Außen- und Sicherheitspolitik

Großmachtambitionen und gesellschaftliche Opposition in Russland

Diskussion mit Katja Gloger, Journalistin und Autorin, und Mikhail Zygar, Founding Editor-in Chief, Dozhd

 

Der russische Angriffskrieg gegen die Ukraine hat der ganzen Welt die russischen Großmachtansprüche deutlich vor Augen geführt und jegliche zuvor gehegten Illusionen über die Intentionen Wladimir Putins zerstört. In einer digitalen Diskussionsrunde mit der Journalistin und Autorin Katja Gloger, die frühere langjährige Korrespondentin des Magazins Stern in Moskau, und dem Journalisten Mikhail Zygar, Gründer und Chefredakteur des einzigen unabhängigen russischen Fernsehsenders Dozhd, wurde insbesondere über aktuelle gesellschaftliche und politische Entwicklungen in Russland gesprochen.
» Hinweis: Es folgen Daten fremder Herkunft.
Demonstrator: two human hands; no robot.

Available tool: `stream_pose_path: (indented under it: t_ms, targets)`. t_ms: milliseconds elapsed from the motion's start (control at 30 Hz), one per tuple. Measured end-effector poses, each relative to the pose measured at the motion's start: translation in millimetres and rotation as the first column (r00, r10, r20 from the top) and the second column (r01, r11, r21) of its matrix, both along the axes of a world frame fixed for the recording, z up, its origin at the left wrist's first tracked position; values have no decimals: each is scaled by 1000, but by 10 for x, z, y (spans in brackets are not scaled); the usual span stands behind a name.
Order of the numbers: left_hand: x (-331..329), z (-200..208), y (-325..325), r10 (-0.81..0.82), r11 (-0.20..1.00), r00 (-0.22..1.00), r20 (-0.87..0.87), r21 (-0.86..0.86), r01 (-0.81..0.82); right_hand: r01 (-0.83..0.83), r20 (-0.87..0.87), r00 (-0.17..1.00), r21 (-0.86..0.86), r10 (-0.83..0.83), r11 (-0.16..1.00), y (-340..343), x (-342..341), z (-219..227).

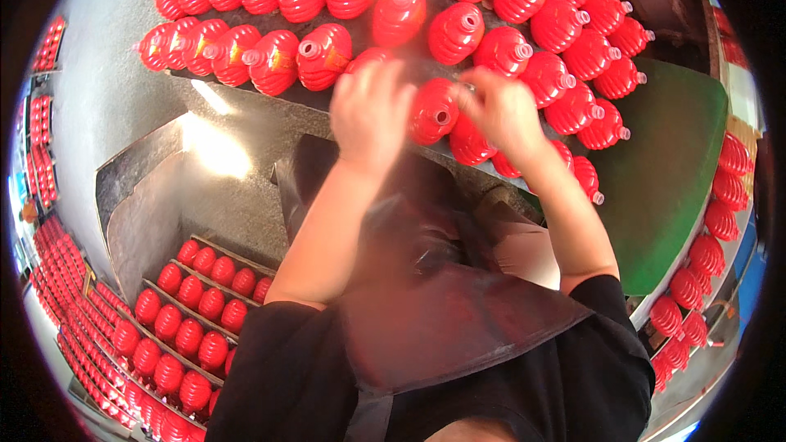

Moderiert wurde die Diskussion von Dr. Peter Eitel, Leiter Außen- und Sicherheitspolitik bei der Atlantik-Brücke.

Katja Gloger argumentierte, dass sich Anzeichen eines Wandels in der politischen Ausrichtung Putins vor allem seit seiner Wiederwahl zum russischen Präsidenten im Jahr 2012 beobachten ließen. Im Nachgang der Wahl nahmen die Repressionen gegen kritische Stimmen stark zu. Außerdem wandelte sich Putins Narrativ über Russland deutlich: Vermehrt bediente er sich einer populistischen Argumentation, die das russische Volk ethnisch bestimmte und so auch viele Menschen außerhalb des Staatsgebietes als Russen definierte. Sein nuklear aufgerüstetes, orthodox geprägtes Russland präsentierte Putin zunehmend als Gegenspieler westlicher Staaten und Werte. Damit einher geht auch ein verklärter Blick auf die Geschichte. Eine bedeutsame Rolle spielt dabei die als heroisch interpretierte sowjetische Beteiligung am Zweiten Weltkrieg; dabei werden die historischen Fakten nach Putins Gutdünken manipuliert. Die Gefahren, die dieses neue Selbstverständnis Russlands mit sich bringe, seien von der westlichen Welt zu lange unterschätzt worden, so Gloger.

Mikhail Zygar beschrieb die veränderte Einstellung Putins gegenüber dem russischen Volk: Während er sich zunächst besonders auf die Unterstützung der russischen Mittelschicht verlassen konnte, fühlte er sich verraten, als diese einen Großteil der Demonstrierenden bei den Protesten nach der Präsidentschaftswahl 2012 ausmachte. Er begann, sich stärker auf die Arbeiterklasse als neue Zielgruppe zu konzentrieren. Zygar zeichnete das Bild einer stark polarisierten russischen Gesellschaft. Der Unterschied zwischen den verschiedenen Generationen sei hier maßgeblich. Die jüngere, digital affine Bevölkerung stehe dem Angriff auf die Ukraine ablehnend gegenüber, so der Journalist. Dies zeige auch die Tatsache, dass zahlreiche Russinnen und Russen inzwischen das Land verlassen haben. Die ältere Generation sei hingegen deutlich stärker durch die staatlichen Medien beeinflusst und stehe zu einem Großteil hinter dem Autokraten. Große Teile der russischen Bevölkerung mittleren Alters haben eine grundsätzlich ablehnende, zynische Haltung gegenüber jeglichen Medien. Sie stehen dem Krieg neutral gegenüber.

Bezüglich der umfangreichen Sanktionen gegen Russland betonte Katja Gloger, es müsse sichergestellt werden, dass Güter für die Grundbedürfnisse wie Arzneimittel und Lebensmittel in Russland verfügbar bleiben. Der Westen dürfe nicht den Fehler machen, die russische Bevölkerung mit Putins Regime gleichzusetzen.

Eine Eskalation des Konflikts hielten sowohl Gloger als auch Zygar für unwahrscheinlich. Gloger verwies auf aktuelle US-Geheimdienst-Informationen, die nahelegen, dass es momentan keine Vorbereitungen für den Einsatz von Nuklearwaffen auf russischer Seite gebe. Putin könne sich ferner nicht sicher sein, ob die Anordnung eines Nuklearschlages von den zuständigen russischen Offizieren befolgt werden würde, und schrecke daher davor zurück, ergänzte Mikhail Zygar.